Drawing upon a multi-disciplinary methodology employing diverse written sources, material practices and vivid life histories, Faith in the family seeks to assess the impact of the Second Vatican Council on the ordinary believer, alongside contemporaneous shifts in British society relating to social mobility, the sixties, sexual morality and secularisation. Chapters examine the changes in the Roman Catholic liturgy and Christology; devotion to Mary, the rosary and the place of women in the family and church, as well as the enduring (but shifting) popularity of Saints Bernadette and Thérèse.

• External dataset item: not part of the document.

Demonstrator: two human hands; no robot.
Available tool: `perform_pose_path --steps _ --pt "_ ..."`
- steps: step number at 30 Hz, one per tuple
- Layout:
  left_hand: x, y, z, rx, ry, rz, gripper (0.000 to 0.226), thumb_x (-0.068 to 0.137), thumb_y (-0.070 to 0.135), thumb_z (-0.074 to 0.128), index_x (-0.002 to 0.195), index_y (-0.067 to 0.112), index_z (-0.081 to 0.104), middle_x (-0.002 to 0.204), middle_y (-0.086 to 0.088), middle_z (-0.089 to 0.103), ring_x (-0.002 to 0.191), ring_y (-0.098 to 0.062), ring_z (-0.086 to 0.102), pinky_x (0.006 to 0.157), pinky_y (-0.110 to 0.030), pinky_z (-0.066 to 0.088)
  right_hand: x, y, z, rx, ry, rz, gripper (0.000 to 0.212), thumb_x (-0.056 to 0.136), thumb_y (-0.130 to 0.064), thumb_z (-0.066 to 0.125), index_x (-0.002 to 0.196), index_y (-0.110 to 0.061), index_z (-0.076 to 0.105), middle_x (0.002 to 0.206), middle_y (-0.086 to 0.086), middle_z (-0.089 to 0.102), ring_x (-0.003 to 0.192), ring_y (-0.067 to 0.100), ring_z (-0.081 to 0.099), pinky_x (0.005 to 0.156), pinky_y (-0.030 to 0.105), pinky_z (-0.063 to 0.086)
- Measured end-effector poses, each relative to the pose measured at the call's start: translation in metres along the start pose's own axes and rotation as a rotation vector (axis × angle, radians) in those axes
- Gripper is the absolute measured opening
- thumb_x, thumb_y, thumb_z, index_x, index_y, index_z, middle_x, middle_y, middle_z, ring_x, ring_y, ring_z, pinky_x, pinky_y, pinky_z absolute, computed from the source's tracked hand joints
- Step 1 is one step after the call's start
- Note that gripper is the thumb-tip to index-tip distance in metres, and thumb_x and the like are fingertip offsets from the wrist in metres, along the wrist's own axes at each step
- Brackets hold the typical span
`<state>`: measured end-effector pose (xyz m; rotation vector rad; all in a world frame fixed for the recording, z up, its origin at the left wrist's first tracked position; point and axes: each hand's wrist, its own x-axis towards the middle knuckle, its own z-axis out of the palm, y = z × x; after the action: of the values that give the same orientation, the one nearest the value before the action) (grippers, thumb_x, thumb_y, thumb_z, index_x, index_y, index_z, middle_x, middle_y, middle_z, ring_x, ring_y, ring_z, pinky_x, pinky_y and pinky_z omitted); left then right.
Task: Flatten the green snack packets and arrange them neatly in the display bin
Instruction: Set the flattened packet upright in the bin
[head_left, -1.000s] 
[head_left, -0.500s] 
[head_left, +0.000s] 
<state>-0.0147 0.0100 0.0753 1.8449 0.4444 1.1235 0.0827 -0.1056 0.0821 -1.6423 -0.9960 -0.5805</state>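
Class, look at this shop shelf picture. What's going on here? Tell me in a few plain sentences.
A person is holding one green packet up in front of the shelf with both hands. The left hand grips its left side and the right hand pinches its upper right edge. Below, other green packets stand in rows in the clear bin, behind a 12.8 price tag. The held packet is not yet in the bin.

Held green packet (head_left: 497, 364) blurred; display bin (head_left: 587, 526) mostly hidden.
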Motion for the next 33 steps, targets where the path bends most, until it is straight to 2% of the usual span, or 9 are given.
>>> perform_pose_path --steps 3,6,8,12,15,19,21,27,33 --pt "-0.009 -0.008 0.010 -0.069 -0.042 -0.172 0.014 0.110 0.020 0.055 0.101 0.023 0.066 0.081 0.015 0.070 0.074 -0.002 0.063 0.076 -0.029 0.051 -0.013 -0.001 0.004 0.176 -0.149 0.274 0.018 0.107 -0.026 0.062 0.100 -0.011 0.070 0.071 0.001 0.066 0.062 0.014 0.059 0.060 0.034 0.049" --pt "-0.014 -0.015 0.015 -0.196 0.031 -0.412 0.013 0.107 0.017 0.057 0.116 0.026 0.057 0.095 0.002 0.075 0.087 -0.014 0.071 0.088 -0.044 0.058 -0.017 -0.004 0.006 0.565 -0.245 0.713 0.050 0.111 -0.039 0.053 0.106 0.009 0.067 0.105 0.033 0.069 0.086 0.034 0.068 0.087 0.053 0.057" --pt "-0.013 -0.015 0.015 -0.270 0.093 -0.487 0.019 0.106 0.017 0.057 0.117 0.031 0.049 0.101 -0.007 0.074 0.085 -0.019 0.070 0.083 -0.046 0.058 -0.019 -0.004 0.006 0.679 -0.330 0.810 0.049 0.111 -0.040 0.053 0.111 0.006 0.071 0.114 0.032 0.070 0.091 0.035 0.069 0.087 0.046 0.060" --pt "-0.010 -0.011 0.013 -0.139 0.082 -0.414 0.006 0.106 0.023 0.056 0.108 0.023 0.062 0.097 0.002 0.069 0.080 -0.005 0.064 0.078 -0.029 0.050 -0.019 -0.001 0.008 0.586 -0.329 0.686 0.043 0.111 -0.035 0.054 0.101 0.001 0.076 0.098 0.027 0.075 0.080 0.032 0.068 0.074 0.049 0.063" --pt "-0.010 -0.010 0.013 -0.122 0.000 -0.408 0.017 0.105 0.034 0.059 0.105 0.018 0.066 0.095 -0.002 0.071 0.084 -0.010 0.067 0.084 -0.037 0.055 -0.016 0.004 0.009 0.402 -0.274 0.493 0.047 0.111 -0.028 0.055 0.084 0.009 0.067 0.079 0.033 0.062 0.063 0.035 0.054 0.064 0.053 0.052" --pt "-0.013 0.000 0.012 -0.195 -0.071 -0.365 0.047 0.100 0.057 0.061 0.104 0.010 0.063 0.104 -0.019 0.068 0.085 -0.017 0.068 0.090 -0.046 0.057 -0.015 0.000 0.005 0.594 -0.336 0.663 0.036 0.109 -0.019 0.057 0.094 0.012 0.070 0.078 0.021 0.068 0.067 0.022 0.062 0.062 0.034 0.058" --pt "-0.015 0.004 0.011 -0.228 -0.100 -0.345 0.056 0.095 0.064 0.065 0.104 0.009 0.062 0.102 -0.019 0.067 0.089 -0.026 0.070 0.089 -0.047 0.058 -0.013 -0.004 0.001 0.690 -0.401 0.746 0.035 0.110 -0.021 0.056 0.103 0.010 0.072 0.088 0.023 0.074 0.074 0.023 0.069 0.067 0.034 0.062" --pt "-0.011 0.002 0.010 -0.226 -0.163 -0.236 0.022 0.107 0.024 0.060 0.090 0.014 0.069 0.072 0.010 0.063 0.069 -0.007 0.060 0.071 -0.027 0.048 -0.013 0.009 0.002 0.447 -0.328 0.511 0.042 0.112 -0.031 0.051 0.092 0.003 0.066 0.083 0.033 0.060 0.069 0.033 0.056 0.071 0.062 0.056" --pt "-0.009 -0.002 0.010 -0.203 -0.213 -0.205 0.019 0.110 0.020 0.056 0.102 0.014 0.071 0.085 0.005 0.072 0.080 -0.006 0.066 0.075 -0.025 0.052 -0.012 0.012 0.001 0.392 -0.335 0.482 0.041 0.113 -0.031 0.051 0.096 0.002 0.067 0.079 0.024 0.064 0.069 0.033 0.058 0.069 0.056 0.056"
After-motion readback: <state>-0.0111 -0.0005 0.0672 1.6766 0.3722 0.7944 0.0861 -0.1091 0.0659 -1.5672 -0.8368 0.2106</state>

Appealing to students of modern British gender and cultural history, as well as a general readership interested in religious life in Britain in the second half of the twentieth century, Faith in the family illustrates that despite unmistakable differences in their cultural accoutrements and interpretations of Catholicism, English Catholics continued to identify with and practise the ‘Faith of Our Fathers’ before and after Vatican II.
Table of Content
1. Introduction: a Vatican rag
2. English Catholicism reconsidered: beyond ‘ghettos’ and ‘golden ages’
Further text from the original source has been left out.